The explanation has not passed muster  with many nursing-care experts and residents’ families. Hite, the California Association of Health Facilities expert, said it beggared belief that a home could lose $10 million a year when its Medi-Cal reimbursements were well over the state average — $320 per patient per day, compared with a state average of $223 per day, according to figures compiled by the California HealthCare Foundation. The MPTF receives about 80 per cent of its patient care funding from Medi-Cal.
 
Hite also explained that reimbursement rates for reputable homes have actually increased since 2006 under a new payment regime negotiated with Governor Arnold Schwarzenegger. The new policy  rewards institutions that invest in improved care and punish those that proverbially “water down the orange juice” in an attempt to keep more government money for themselves.
 
“Most nursing homes are doing quite well, if they are well run,” Hite said.
 
That analysis appears to be borne out by the MPTF’s own tax returns, which show an increase in “program service revenue including government fees” from $65.4 million in 2006  to $74 million in 2007.
 
Medi-Cal payments are now under threat because of California’s budget crisis, but most of the threatened cuts have yet to be enacted. A successful lawsuit filed against the state last summer prevented a 10 per cent cut in Medi-Cal payments from going into effect in all areas of care except for hospitals. Although there is now talk of new cuts for 2009, a budget deal is still pending in Sacramento.
 
The accounts and tax returns suggest the MPTF wasn’t in fact in trouble at all – at least not until very recently. Accounts prepared by PriceWaterhouseCoopers last May and posted on the MPTF’s own website show that in 2007, revenues exceeded expenditures by $16.7 million. The fund’s net assets, meanwhile, grew over the year from $154 million to $168.8 million.
 
Figures filed with the IRS in November are slightly different but follow the same basic pattern. The MPTF’s Form 990 return – a publicly available document — shows an excess of $10.6 million in revenue over expenditure for 2007. The fund’s assets are shown to have grown from $158.6 million at the beginning of the year to $171.7 million at the end.
 
These figures do not, of course, tell us what happened to the MPTF during the Wall Street meltdown in the last four months of 2008. The Mayer-authored press release said the fund was now worth less than $130 million.

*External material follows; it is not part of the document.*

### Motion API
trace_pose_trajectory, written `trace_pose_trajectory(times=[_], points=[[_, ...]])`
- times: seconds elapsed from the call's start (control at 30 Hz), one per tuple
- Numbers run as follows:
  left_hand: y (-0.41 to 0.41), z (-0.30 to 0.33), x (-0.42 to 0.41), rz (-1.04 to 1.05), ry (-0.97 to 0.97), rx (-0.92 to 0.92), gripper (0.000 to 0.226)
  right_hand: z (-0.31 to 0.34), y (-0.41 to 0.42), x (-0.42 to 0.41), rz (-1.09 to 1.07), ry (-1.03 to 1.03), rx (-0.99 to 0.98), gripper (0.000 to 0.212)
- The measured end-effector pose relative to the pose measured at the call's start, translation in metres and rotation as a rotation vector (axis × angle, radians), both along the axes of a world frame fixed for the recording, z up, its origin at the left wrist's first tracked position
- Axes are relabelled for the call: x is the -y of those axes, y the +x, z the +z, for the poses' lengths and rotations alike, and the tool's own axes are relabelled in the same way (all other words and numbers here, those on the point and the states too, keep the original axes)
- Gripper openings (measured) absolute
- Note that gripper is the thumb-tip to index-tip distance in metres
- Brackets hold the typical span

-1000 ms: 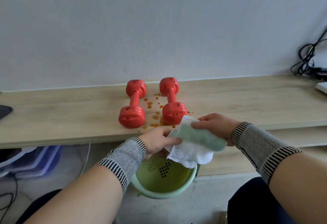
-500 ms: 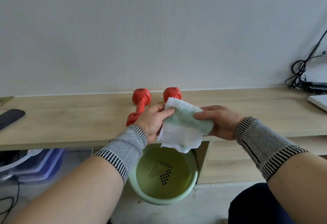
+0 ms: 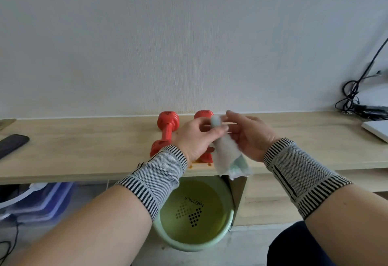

Katzenberg told Finke much the same – that the fund had lost 30 per cent of its value.
 
Many people have asked the MPTF if it did not make some catastrophic investment now threatening its existence. Katzenberg personally lost millions to the fraudulent investment advisor Bernard Madoff, but the fund itself has denied any involvement with Madoff. It has given nothing else away about its investments.
 
Quite what is behind the abrupt closure announcement remains a mystery. In the absence of a widely accepted explanation, rumors are naturally abounding — everything from involvement in a Madoff-type Ponzi scheme to a Chinatown-style secret land deal. All of this is, however, pure guesswork. MPTF executives have told residents that they are planning to replace the hospital and long-term care facility with an assisted living condo complex, although they have made no public announcement. The financial details of such a building project also remain unknown.